Ok. Yes if you have already generated an image and you wish to upscale it to get more detail and hiresfix with same seed and prompt doesn't give the same image then the safe bet is to simply upscale the original image with SD Upscale script in img2img tab. This it however not like using the normal upscale in img2img or in extra tab. Those are only enlarging the image, they lack the hires steps. You need to install "Sd Upscale" in extension tab. In available click "load from" and find SD Upscale in the database, press install. When it's done go to "installed" press "apply and restart". Now you can find SD Upscale in the script menu in img2img tab. It works just like hiresfix.
 
  • Like
Reactions: Sepheyer

me3

Member
Dec 31, 2016
316
708
Yeah but maybe in this case, following the prompt more strict equals = deviating further away from the seed.
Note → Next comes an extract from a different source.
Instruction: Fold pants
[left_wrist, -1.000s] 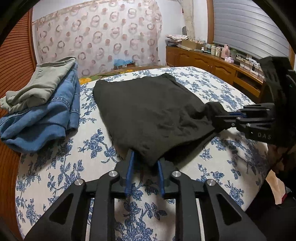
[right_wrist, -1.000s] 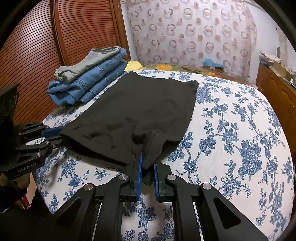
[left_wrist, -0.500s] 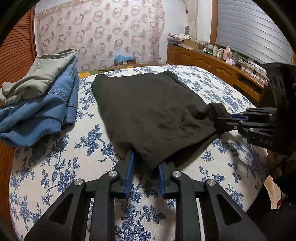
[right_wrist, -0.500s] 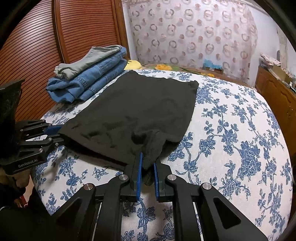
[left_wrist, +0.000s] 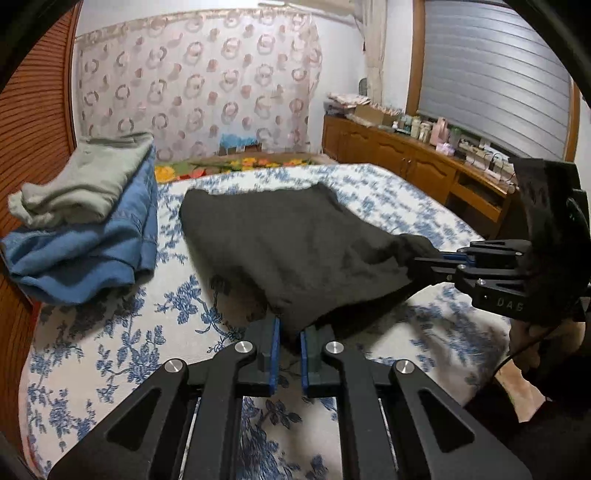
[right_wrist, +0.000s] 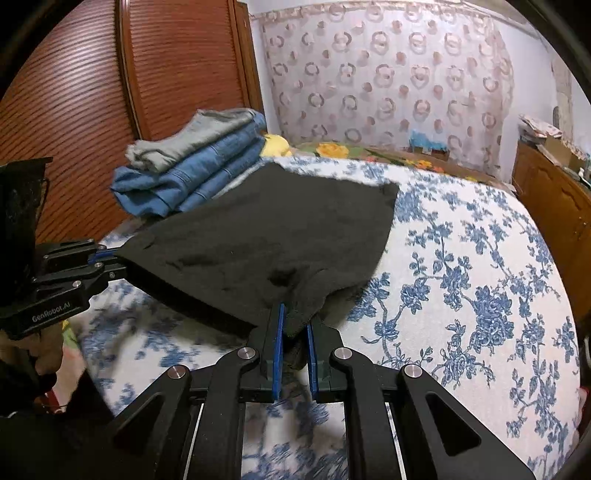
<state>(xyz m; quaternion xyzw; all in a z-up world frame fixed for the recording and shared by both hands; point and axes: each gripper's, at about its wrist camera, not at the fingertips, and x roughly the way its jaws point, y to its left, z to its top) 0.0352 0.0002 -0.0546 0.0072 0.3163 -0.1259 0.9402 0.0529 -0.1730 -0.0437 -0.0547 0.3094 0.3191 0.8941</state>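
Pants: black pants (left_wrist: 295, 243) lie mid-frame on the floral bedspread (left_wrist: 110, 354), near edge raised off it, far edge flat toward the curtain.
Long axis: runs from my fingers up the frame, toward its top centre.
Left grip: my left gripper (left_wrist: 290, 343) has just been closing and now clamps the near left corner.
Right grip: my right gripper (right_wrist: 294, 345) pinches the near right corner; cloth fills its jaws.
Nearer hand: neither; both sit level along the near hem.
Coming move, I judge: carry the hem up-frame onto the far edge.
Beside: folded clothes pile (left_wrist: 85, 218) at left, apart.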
Because it tries to add more new stuff based on the prompts instead of gathering from the seed. At least that would explain why CFG 16 doesn't work but 8 does.
While likely not a correct way to explain it, it might be enough to illustrate.
Seed is the random noise created, prompt is applied to clean that up. No matter how hard to apply the prompt the initial noise is still the same.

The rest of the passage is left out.